**TASK DETAILS:** After locating the line that contains "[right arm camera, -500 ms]" in the data below, set down exactly that line and each one after it through the line that contains "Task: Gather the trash", and nothing more.

PROVIDED DATA: Begin

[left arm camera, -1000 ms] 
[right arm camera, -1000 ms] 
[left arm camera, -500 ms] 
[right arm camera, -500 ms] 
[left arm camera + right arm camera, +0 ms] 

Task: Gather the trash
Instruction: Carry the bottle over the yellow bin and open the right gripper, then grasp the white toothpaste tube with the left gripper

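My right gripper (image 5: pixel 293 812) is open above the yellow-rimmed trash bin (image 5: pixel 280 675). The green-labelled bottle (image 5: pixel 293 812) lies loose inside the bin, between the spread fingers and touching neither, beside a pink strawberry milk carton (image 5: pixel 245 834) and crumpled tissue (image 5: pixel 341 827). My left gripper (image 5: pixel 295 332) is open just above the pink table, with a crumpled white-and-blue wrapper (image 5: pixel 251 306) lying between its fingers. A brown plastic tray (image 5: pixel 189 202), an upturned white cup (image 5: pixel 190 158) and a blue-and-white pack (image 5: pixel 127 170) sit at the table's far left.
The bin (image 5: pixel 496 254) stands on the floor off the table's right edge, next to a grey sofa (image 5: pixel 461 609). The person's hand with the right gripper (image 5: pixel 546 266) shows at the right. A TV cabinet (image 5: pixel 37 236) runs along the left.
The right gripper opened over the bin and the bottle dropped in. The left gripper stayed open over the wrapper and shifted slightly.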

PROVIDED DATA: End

**ANSWER BOX:**
[right arm camera, -500 ms] 
[left arm camera + right arm camera, +0 ms] 

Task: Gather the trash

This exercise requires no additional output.